We don’t have a will or anything yet.

I take care of all of his nursery or the family members do.
Anonymous
Maybe help with tracking diapers and feedings. There are very good apps out there.

Youre doing well with making sure she has water and meals. Make sure she's getting a shower in
Anonymous
Anonymous wrote:Maybe help with tracking diapers and feedings. There are very good apps out there.

Youre doing well with making sure she has water and meals. Make sure she's getting a shower in


OP here. She showers each afternoon or night and we have a bidet to keep clean.

We do use an app called Huckleberry. We are ordered to track weighted feedings per pediatrician request because of weight issues.
Anonymous
OP here.
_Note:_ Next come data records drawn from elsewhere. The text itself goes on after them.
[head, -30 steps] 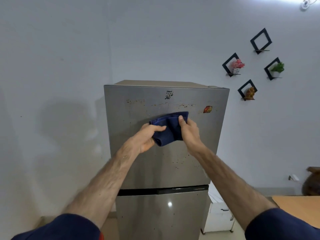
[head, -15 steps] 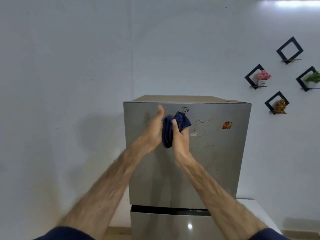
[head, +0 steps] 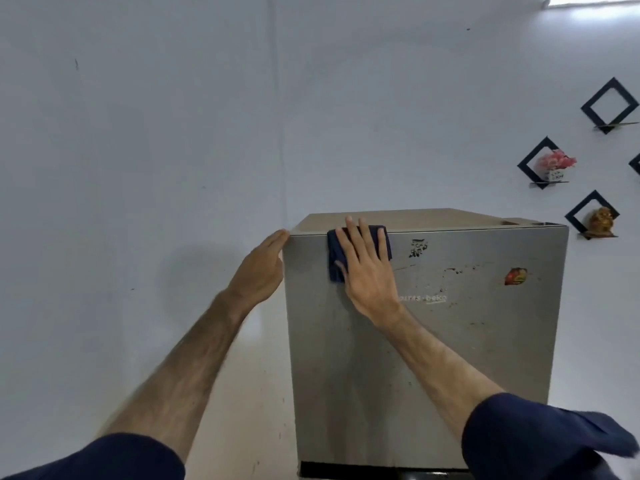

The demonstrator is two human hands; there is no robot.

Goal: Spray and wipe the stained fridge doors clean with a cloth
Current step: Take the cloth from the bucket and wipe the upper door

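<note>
— At the fridge's top left corner, where is the cloth [head: 360, 252]?
— Flat on the upper fridge door [head: 426, 341], just under its top edge, pressed there by the right hand [head: 367, 268] with fingers spread straight.
— The left hand [head: 261, 268]?
— Fingers straight and together, resting against the door's left edge. Brown stains speckle the steel to the right.

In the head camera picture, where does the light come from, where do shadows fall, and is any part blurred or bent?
Head view: a bright light strip glows at the top right corner; a soft shadow lies on the wall beside the left hand; the right sleeve is smeared by motion at the lower right; the fridge door edges lean from the wide-angle lens; the right hand and cloth look fairly sharp.
</note>
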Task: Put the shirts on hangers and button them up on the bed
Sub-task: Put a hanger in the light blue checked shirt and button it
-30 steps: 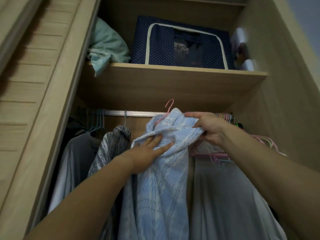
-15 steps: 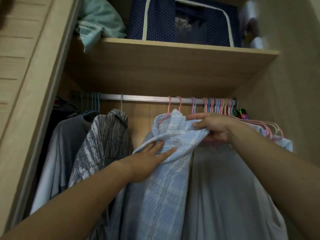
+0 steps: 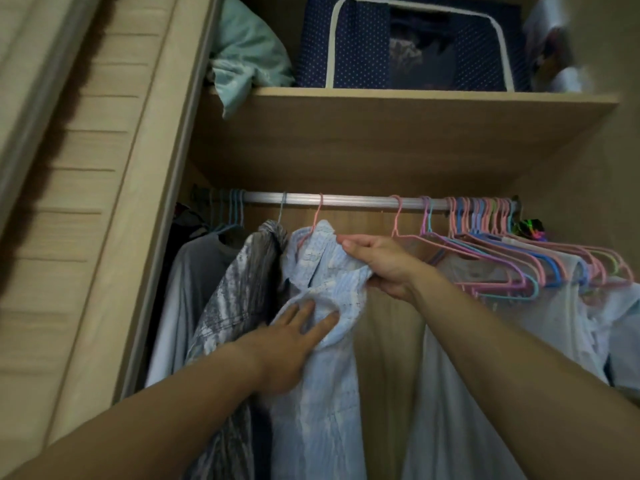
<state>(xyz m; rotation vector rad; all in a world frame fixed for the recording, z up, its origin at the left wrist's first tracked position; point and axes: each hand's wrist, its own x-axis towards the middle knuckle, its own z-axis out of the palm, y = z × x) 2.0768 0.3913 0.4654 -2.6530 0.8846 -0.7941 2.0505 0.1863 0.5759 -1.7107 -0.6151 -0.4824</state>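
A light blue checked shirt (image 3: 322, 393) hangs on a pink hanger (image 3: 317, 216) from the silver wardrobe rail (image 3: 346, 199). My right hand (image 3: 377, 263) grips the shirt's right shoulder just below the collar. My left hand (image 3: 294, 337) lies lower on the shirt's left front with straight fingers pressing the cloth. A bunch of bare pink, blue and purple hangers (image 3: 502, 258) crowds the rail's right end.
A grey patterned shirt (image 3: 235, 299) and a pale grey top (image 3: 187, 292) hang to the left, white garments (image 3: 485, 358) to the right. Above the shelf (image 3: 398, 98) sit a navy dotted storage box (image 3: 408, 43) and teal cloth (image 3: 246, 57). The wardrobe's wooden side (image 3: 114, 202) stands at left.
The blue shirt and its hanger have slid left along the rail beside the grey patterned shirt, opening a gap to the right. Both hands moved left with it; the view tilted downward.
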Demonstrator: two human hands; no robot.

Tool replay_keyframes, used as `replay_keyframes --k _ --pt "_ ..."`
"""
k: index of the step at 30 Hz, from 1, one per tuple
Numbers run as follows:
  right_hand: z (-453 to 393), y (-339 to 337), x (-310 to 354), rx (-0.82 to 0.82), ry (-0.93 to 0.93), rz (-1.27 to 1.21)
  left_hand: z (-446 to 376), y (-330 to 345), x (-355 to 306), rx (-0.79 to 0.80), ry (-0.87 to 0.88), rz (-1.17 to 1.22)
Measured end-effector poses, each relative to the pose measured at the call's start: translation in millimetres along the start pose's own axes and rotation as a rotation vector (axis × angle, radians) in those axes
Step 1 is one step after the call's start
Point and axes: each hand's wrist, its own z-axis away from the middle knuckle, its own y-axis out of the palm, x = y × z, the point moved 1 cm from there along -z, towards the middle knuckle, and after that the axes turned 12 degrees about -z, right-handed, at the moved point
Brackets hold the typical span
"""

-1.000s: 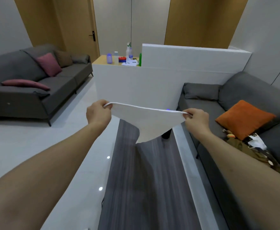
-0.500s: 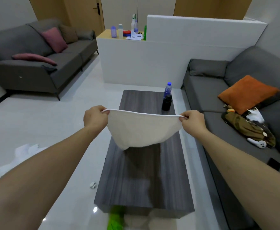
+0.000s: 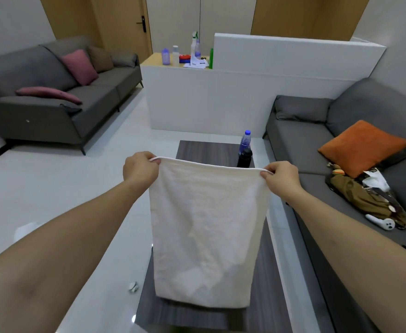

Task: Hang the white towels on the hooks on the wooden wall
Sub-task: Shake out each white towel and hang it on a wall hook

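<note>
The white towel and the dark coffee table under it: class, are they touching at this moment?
Cannot tell. In the head view the white towel hangs from the left hand and right hand, its bottom edge overlapping the coffee table, with neither gap nor contact plainly shown.

Single head-worn view, looking forward and down, close over outstretched arms
</note>
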Motion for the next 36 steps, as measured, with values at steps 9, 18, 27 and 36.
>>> replay_keyframes --k 9,18,27,36 --pt "-138.1 18.7 54.0 -0.116 -0.026 0.009 -144.1 6.3 -50.6 0.007 0.049 0.052" --pt "-206.2 -37.1 132.5 -0.316 -0.262 0.006 -222.9 -64.2 -139.2 -0.175 0.208 0.123" --pt "-162.3 -48.2 124.0 -0.308 -0.275 -0.037 -173.5 -75.6 -129.0 -0.235 0.218 0.114" --pt "-29.9 7.1 3.7 -0.068 -0.067 -0.044 -30.9 15.1 -6.4 -0.038 0.016 0.021"
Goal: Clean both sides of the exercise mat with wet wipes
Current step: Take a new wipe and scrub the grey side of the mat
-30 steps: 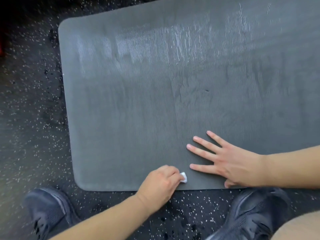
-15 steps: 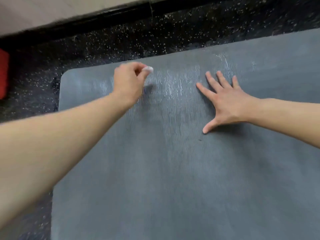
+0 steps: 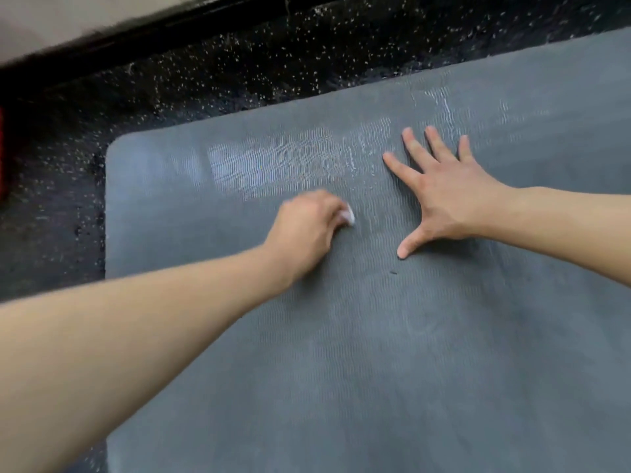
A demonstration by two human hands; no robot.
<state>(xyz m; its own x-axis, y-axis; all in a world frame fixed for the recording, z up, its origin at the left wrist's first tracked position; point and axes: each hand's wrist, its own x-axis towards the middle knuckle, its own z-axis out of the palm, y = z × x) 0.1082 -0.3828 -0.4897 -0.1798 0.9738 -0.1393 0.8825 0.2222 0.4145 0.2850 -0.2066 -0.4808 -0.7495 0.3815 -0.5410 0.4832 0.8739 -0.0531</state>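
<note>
The grey ribbed exercise mat (image 3: 375,353) lies flat on the floor and fills most of the view. Wet shiny streaks run along its far edge. My left hand (image 3: 304,230) is stretched out over the mat's middle, fingers curled round a small crumpled white wet wipe (image 3: 349,216) that peeks out at the fingertips and touches the mat. My right hand (image 3: 440,192) lies flat on the mat just to the right, fingers spread, thumb pointing back toward me.
Black rubber floor (image 3: 239,63) with white speckles surrounds the mat on the far and left sides. A black baseboard and pale wall (image 3: 85,18) run along the top left. A sliver of something red (image 3: 1,151) shows at the left edge.
My left hand with the wipe went from the near edge to the far edge, then drew back toward me to the mat's middle. My right hand shifted from the near edge to a far spot.
</note>
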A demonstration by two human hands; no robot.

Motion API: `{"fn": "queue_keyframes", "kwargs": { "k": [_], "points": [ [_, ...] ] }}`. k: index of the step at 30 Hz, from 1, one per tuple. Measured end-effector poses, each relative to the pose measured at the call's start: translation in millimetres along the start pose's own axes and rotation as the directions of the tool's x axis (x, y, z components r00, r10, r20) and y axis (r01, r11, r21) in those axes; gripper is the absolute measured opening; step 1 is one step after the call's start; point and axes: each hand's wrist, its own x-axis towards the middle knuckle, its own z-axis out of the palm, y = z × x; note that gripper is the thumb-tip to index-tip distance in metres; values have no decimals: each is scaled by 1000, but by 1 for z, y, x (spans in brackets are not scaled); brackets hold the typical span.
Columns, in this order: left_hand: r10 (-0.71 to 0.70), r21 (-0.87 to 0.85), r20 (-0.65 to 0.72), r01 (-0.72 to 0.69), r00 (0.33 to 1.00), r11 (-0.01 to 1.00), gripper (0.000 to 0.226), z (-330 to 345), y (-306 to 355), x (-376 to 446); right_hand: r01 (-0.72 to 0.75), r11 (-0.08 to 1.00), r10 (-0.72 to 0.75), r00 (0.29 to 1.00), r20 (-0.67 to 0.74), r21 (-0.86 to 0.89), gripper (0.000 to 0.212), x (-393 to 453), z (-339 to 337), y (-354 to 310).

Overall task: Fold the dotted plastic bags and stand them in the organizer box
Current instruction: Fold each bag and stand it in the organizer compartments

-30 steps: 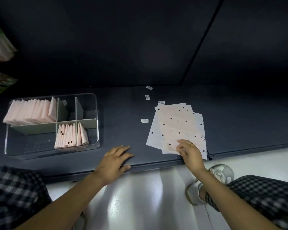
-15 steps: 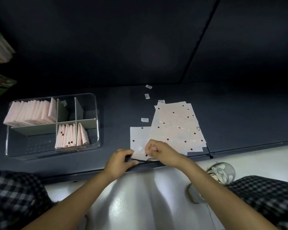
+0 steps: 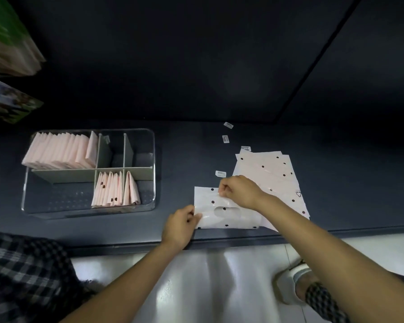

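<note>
You're pinching the dotted bag (image 3: 229,215) with both hands, left hand (image 3: 181,226) at seven o'clock, right hand (image 3: 239,191) at twelve; be keeping edges aligned while creasing.

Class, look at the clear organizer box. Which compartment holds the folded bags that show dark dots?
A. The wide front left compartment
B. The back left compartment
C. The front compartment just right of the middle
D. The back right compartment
C: the folded dotted bags stand in the front compartment just right of the middle of the organizer box; the folded bags at back left show no dots.
</note>
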Motion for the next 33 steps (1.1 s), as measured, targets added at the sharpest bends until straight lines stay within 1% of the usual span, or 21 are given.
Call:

What else can I for my wife to show her my appreciation and make sure she never had stress?
Anonymous
You couldn't even take one week off?
Anonymous
It sounds like you are doing well, OP. Just make sure you tell her how much you love and appreciate her - insecurity can be a real thing for new moms, so some of us appreciate hearing it along with actions of love .

My DH used to get up when the baby cried in the night, change his diaper, and brought him to me to nurse in bed. I just had to wake up, feed, and hand the baby back to him. That was awesome! But it was really only while we were both off work. I get that the person who can't rest at all during the day needs more sleep at night. Maybe on weekends?

Otherwise, just try to keep the house clean, keep the pantry stocked with her favorite snacks, keep up with the laundry.